» INSTRUCTIONS FOR THE TASK: In the records below, find the line holding "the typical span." and the line holding "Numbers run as". Set down both, with every line between them, exactly.

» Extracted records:
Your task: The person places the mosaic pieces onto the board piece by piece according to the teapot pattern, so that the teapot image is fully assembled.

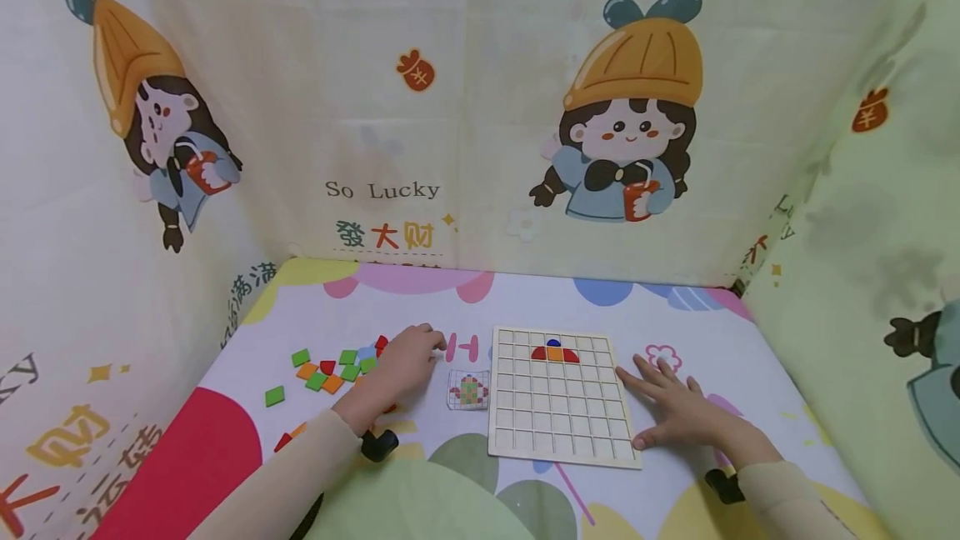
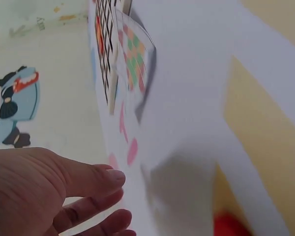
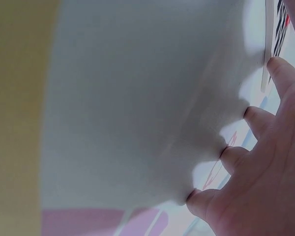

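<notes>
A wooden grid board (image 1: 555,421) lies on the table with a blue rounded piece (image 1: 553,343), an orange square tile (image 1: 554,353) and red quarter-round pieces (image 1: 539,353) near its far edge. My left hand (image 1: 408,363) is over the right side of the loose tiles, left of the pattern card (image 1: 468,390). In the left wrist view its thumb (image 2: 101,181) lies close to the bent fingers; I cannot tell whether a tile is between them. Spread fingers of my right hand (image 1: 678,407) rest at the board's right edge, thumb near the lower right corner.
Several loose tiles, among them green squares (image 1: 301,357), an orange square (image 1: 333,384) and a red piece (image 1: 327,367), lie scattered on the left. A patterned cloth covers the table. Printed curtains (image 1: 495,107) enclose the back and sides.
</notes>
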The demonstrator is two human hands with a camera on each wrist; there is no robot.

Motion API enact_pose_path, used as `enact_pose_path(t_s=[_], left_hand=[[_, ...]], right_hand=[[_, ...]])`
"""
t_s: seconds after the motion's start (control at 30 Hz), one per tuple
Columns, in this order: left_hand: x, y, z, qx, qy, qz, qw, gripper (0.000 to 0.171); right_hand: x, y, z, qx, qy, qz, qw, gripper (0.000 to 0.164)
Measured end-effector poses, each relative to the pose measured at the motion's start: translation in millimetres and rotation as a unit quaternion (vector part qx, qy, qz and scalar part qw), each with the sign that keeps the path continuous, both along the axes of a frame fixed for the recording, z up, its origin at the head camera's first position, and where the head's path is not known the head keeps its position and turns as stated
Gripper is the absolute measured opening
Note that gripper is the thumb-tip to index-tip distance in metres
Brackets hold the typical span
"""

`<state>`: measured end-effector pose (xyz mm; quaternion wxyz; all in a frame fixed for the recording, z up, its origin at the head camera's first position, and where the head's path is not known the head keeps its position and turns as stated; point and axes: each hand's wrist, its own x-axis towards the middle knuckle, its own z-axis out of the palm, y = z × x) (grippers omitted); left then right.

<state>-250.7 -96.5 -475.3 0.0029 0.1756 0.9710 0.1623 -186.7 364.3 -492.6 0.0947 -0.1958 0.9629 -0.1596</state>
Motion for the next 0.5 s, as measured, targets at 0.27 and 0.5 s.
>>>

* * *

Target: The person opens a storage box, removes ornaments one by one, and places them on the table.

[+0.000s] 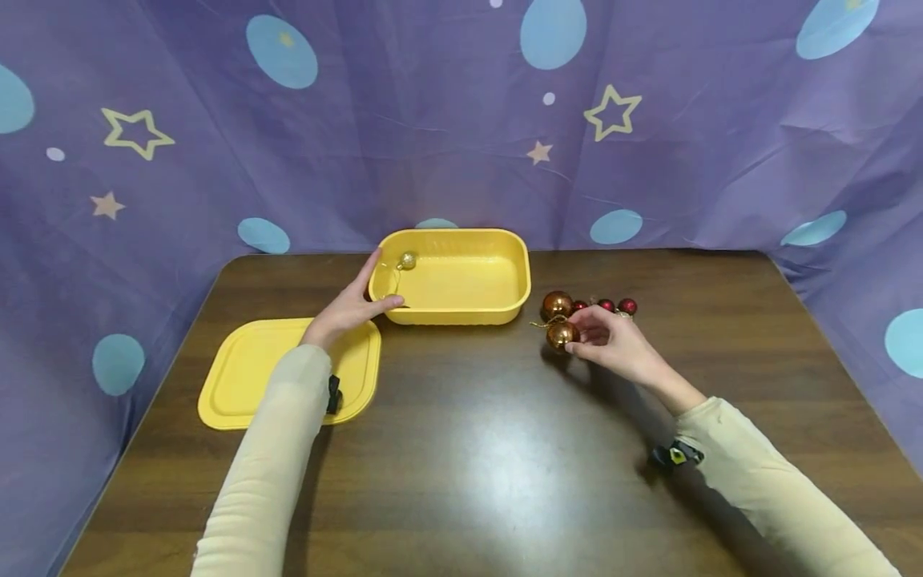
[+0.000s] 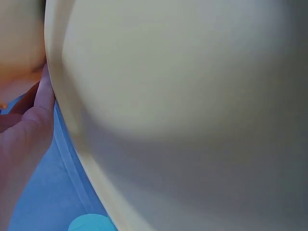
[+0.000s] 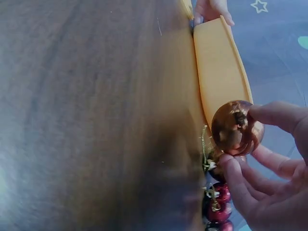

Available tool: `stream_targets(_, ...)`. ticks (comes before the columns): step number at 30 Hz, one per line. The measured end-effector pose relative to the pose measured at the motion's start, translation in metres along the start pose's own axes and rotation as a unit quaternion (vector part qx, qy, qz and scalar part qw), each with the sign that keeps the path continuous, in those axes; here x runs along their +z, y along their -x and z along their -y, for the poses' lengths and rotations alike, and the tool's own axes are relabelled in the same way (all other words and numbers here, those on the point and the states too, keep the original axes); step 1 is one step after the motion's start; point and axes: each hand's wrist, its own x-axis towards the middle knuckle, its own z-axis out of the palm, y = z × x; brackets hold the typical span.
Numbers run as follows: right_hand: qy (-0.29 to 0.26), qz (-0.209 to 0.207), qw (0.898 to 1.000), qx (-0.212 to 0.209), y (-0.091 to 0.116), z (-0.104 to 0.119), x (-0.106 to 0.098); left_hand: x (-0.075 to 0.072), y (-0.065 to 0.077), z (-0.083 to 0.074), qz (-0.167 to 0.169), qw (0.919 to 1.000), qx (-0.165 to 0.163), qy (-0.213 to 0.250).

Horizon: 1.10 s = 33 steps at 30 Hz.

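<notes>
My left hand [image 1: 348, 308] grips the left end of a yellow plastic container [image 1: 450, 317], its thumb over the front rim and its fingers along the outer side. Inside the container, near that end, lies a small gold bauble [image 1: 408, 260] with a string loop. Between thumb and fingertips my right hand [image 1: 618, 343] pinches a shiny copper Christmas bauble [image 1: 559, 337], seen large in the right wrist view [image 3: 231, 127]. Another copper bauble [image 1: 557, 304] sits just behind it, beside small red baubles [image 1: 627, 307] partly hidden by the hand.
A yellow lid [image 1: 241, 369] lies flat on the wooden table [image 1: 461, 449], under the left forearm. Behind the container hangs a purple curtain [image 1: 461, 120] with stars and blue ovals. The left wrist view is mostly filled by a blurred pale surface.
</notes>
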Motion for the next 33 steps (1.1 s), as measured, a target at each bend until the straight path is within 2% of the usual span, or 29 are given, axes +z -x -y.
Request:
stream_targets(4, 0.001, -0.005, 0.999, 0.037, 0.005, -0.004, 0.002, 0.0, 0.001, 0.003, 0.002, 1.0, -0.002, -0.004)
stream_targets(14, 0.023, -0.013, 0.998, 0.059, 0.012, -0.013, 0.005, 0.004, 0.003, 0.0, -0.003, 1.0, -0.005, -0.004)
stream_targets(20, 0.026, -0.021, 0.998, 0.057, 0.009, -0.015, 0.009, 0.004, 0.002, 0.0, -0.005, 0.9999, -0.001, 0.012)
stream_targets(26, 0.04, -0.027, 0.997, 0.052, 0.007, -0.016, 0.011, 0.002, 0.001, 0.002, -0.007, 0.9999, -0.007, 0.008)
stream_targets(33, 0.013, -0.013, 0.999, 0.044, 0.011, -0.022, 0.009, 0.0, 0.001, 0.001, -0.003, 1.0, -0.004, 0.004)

» WRITTEN ANSWER:
Available tool: `stream_targets(_, ...)`. ticks (comes before the columns): step number at 30 Hz, one per line. The measured end-effector pose relative to the pose measured at the motion's start, translation in metres along the start pose's own axes and rotation as a unit quaternion (vector part qx, qy, qz and scalar part qw), each with the sign that keeps the path continuous, in those axes; here x runs along their +z, y along their -x and z along their -y, for the poses' lengths and rotations alike, and the tool's own axes are relabelled in the same way (all other words and numbers here, those on the point and the states too, keep the original axes); step 1 is one step after the motion's start; point and axes: each hand's wrist, its own x-axis towards the middle knuckle, its own z-axis out of the palm, y = z × x; brackets hold the typical span.
Numbers run as follows: right_hand: qy (-0.29 to 0.26), qz (-0.209 to 0.207), qw (0.898 to 1.000), qx (-0.212 to 0.209), y (-0.091 to 0.116), z (-0.104 to 0.119), x (-0.106 to 0.098); left_hand: x (-0.075 to 0.072), y (-0.065 to 0.077), z (-0.083 to 0.074), qz (-0.167 to 0.169), qw (0.919 to 1.000), qx (-0.165 to 0.163), qy (-0.213 to 0.250).

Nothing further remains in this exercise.